> **EXERCISE**
List each line of the data that holds the string "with".
=== COLLECTED MATERIAL ===
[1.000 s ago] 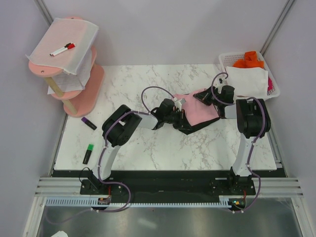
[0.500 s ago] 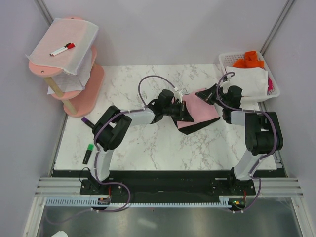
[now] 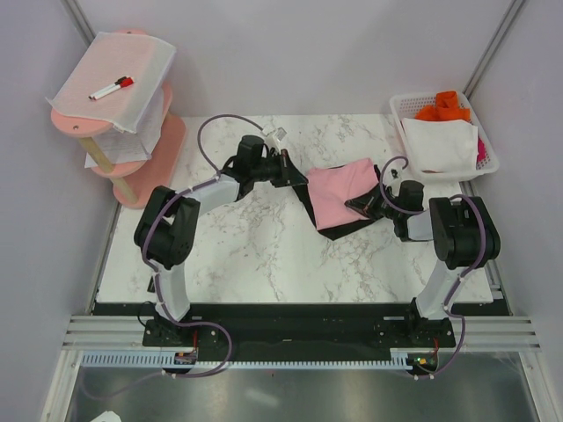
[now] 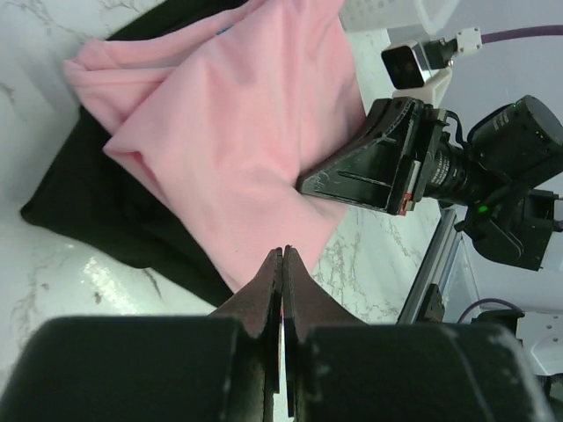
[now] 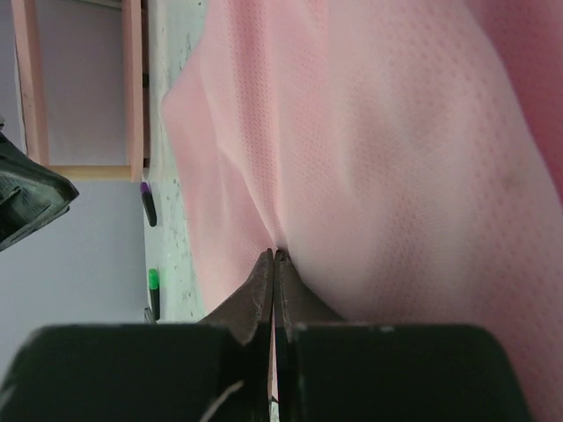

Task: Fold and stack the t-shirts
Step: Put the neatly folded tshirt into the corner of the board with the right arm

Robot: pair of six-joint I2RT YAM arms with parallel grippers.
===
> **RESULT FOR THIS EXERCISE**
Step: Put the neatly folded tshirt into the corner of the board with the right arm
Robot: pair of six-joint I2RT YAM arms with parallel grippers.

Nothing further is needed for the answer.